The other staff member, a bit older, maybe in her thirties, was tied up explaining to two hikers that their map was out of date during this conversation. After she was done, she joined in.

She said that the dinosaur wasn't likely to attract anyone unless it was a high tech "animatronic" one, and that that was out of their reach. They also wanted to emphasize the Moqui Indian aspect of the attraction.

Then she started getting sentimental about the dinosaur, too. She said that when she was a child her father always planned every step of their vacations, and they never stopped anywhere that wasn't on the itinerary. Her father would always wake them up to point out the dinosaur, but he would never stop.

I love the mottos that towns have adopted for themselves. Kanab's is "The Greatest Earth on Show". It is pretty great. The mountains are red, layered with different shades. They have flat tops and flat areas along the sides that have green vegetation on them. They come in groups, with the ones behind sticking out, and the layering is the same. They look like large ships, or the toes of boots, or something like that, all in a row.

(I have since learned that these are mesas, those things I learned about in elementary school.)

In Kanab I stopped at a grocery store to buy some Diet Dr. Pepper, water, PopTarts, peanut butter, jelly, and bread. I had intended to buy some gas, but I forgot.

In Arizona, the land was almost flat. Rolling, I guess. There was very little grass. Mostly the ground was covered with dark green ball-like shrubs. In the distance were mountains like the ones near Kanab. It was hazy but no longer raining, and the mountains looked very distant and faded.

Ahead was what appeared to be another green mountain range, but I knew that this was the near edge of the Kaibab Plateau and would continue another sixty miles or so until the Grand Canyon brought it to an abrupt end.

The foothills of the plateau were covered with gnarled little trees, but in time these gave way to, yes, ponderosa pine and aspen.

At the turn to head to the Grand Canyon (still almost an hour away) I bought gas at what I thought was the Last Chance station. I still had half a tank, but it would be two days before I got to another station. It was $1.669 a gallon!

At least it was full service, with windshield cleaning and oil checking and everything. The boy working there asked about where I was going and where I had been. He said that he'd like to go visit the salt flats some day.

As it turned out, there was another station closer, and cheaper, but that's life.

It was still a long drive to the canyon, but a very pretty one, all pine and aspen, with the occasional grassy meadow.

My first glimpse of the canyon was off to the side of the road after I'd entered the park (it would have been $20 without the pass). Later I saw it from the lodge, when I checked in, and I walked along the edge beneath the lodge taking pictures.

I just missed sunset by a couple of minutes (it was still on the top edges). I will catch it tomorrow, if it isn't too cloudy.

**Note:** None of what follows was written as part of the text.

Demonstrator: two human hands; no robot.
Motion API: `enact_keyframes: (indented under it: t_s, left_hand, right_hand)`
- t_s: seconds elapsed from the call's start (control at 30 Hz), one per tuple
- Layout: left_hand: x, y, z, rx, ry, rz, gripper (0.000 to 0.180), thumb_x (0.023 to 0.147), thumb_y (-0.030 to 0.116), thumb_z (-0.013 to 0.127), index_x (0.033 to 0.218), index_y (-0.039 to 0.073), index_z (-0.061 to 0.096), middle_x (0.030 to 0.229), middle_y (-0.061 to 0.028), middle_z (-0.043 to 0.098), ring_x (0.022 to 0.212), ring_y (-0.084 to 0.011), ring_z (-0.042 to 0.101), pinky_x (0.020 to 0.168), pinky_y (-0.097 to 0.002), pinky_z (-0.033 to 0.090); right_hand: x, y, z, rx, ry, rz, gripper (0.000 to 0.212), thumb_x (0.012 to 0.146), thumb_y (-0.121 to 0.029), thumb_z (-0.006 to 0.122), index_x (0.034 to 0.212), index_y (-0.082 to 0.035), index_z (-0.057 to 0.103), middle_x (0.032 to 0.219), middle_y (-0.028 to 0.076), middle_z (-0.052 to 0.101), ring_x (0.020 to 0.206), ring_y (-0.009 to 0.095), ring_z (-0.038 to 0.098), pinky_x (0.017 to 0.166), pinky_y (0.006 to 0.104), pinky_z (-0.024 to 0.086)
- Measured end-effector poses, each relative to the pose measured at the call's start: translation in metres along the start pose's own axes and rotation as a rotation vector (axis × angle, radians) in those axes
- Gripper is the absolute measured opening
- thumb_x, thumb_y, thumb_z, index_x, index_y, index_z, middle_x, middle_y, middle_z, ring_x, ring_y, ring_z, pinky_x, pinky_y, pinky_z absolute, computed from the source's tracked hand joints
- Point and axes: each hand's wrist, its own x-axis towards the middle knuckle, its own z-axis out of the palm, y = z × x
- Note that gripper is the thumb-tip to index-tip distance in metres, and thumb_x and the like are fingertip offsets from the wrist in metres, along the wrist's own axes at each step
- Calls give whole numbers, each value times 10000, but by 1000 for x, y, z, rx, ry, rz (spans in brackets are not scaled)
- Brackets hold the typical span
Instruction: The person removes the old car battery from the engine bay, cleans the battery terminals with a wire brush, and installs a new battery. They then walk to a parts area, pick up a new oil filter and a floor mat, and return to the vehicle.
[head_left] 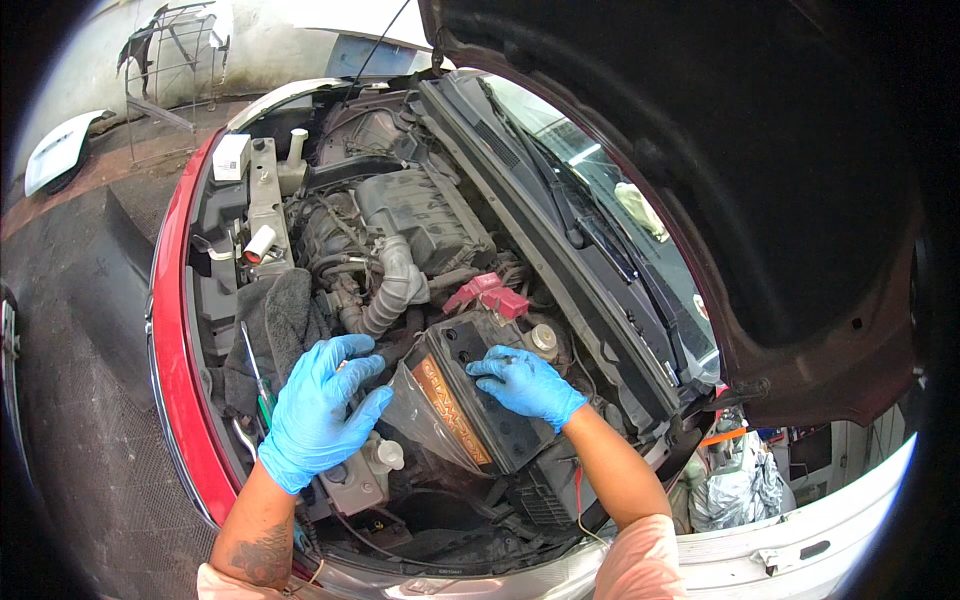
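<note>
A black car battery [515,440] with an orange label on its side sits in the engine bay. Clear plastic film [412,405] hangs over the label side. My right hand [530,385], in a blue glove, rests on the battery's top with its fingers pinched together near the round cell openings. Whatever is between those fingertips is too small to make out. My left hand [322,410], gloved too, hovers left of the battery with its fingers apart and nothing in them. Beside it stands a screwdriver [265,395] with a green handle, leaning near a dark grey cloth [290,315].
Red terminal covers [490,295] and a capped reservoir [542,342] lie beyond the battery. A ribbed air hose [392,285] leads to the black air box [420,215]. A white box [231,157] and a white-and-red cylinder [260,243] rest along the front. The raised hood [720,190] overhangs the right.
</note>
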Motion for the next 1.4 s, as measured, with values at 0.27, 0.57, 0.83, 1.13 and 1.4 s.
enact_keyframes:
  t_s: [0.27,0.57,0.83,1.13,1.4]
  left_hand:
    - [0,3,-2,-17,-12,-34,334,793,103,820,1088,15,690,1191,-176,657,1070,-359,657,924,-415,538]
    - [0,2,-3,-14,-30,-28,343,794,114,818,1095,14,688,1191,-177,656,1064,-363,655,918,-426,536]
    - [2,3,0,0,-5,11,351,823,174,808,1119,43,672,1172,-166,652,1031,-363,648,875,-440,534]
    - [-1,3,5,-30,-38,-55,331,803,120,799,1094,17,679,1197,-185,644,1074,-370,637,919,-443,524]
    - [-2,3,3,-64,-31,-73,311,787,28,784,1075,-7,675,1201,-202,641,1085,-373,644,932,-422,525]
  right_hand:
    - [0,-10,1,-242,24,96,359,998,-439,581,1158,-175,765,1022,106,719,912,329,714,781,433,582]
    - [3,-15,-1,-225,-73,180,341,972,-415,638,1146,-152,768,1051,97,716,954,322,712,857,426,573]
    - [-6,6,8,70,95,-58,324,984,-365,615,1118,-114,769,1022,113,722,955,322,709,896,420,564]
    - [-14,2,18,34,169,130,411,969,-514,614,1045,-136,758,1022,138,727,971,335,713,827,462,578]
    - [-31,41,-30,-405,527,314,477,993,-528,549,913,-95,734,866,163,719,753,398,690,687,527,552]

I have no idea how to describe the Grand Canyon. It's like another world, seen from a distance. The tops of some of the formations in it are like the mountains in Kanab, but then they go down and down for six times the height.

In the canyon are mountains and valleys and cliffs, and on different levels, always with something else above them or below them.

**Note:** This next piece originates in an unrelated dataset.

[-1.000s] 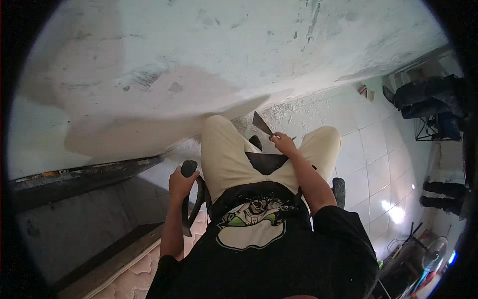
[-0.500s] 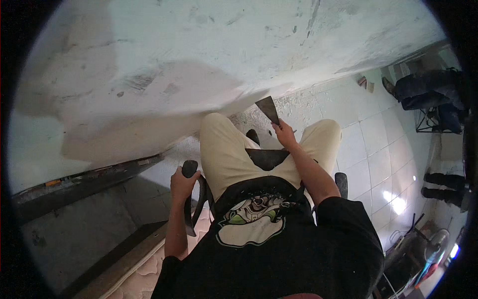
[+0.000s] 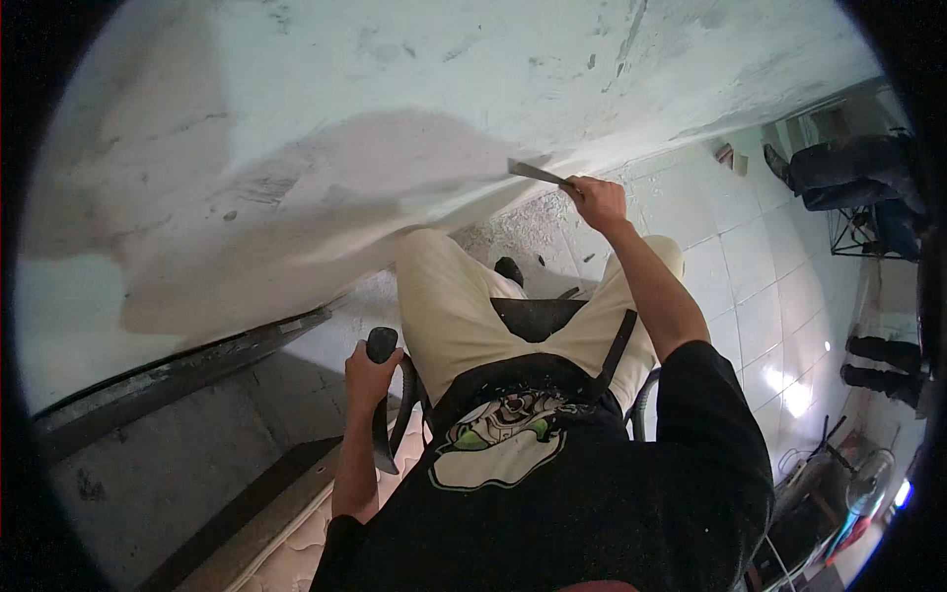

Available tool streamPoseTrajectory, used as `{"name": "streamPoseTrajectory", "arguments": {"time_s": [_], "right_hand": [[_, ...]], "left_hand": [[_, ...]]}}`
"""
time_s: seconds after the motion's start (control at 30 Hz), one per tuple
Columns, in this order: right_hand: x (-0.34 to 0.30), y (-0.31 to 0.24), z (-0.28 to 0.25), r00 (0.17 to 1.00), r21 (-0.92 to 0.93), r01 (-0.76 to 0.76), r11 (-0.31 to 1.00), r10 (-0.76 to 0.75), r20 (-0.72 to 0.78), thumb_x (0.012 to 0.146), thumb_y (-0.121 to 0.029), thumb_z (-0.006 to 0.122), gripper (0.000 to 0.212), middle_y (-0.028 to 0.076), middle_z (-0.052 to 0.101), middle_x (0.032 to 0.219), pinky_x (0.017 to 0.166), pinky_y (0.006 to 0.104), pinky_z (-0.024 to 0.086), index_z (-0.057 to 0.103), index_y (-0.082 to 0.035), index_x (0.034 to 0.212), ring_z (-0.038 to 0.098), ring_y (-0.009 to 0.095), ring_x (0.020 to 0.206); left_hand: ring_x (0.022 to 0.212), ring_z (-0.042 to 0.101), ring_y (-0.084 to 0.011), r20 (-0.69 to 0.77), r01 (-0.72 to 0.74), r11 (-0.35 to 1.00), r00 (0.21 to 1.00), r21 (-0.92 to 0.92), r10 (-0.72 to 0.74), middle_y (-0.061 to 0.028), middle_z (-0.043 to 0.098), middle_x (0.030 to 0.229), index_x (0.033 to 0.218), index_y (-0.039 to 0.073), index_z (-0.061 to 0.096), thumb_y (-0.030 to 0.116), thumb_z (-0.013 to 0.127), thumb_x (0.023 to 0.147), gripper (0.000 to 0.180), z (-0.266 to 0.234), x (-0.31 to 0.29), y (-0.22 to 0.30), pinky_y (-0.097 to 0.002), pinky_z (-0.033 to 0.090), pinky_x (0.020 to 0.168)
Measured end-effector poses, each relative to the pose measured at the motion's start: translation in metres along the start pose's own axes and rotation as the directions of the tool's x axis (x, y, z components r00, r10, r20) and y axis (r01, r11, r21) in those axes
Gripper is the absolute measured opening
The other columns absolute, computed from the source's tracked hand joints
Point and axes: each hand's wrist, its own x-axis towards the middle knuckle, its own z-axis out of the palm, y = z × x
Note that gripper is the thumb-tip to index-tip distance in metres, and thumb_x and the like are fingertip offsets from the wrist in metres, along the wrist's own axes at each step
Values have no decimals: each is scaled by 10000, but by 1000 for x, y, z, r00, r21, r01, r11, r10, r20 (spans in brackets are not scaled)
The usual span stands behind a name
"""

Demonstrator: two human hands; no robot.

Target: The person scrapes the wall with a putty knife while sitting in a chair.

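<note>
My right hand (image 3: 598, 202) grips a scraper (image 3: 538, 173) by its handle end. The flat metal blade shows almost edge-on and points left at the pale, scuffed wall (image 3: 414, 74); whether it touches the plaster I cannot tell. On the left, my left hand (image 3: 369, 373) is wrapped round the front of the black chair armrest (image 3: 383, 343). I sit in this chair facing the wall, my knees apart in cream trousers.
Flakes and debris (image 3: 528, 227) lie on the tiled floor (image 3: 740, 252) along the wall's foot. A dark ledge (image 3: 178, 365) and a mattress (image 3: 286, 553) are to my left. Other people's legs (image 3: 853, 173) appear at far right, above a fan (image 3: 868, 479).
My right hand has moved up and to the right, nearer the wall, and turned the scraper so its blade shows edge-on. My left hand stays on the armrest.
</note>
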Motion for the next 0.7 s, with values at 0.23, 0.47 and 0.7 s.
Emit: {"name": "streamPoseTrajectory", "arguments": {"time_s": [0.23,0.47,0.7], "right_hand": [[16,-33,7,984,-218,50,975,-10,178,873,-424,523,290,50,642,735,539,390,482,666,-172,854,631,267,640],[5,-12,-30,959,-197,-223,955,251,131,861,-409,552,261,46,642,703,528,396,477,669,-178,829,630,257,613],[-2,-22,-7,961,-214,-226,950,253,111,848,-399,572,252,56,653,720,540,381,492,668,-167,821,638,263,624]], "left_hand": [[769,615,-430,-3,-42,999,999,-19,42,-259,620,774,816,-48,546,412,741,650,526,2,4,-1,-463,478,671],[775,621,-418,18,39,999,999,-17,-38,-269,614,771,819,-44,533,397,740,656,514,9,4,-9,-463,478,668],[746,615,-402,26,31,999,999,-26,-30,-247,610,769,830,-31,534,394,740,666,501,7,6,-5,-455,470,652]]}}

It's everywhere, to the left, to the right, down, out, then out farther, then out farther. It's like looking at a fractal image on a computer, where you can focus in on a detail and see more detail, and do it over and over and over again.

At Bryce Canyon I felt a twinge of vertigo as I looked over an edge, as I do with tall buildings and such. I didn't here, because "down" is so far away, and in so many directions, that it just doesn't register as a place I could fall.

I guess the biggest thing about the Grand Canyon, the reason no one can describe it, no picture capture it, is that there is just too much of it.

I'll go look at it a lot more tomorrow.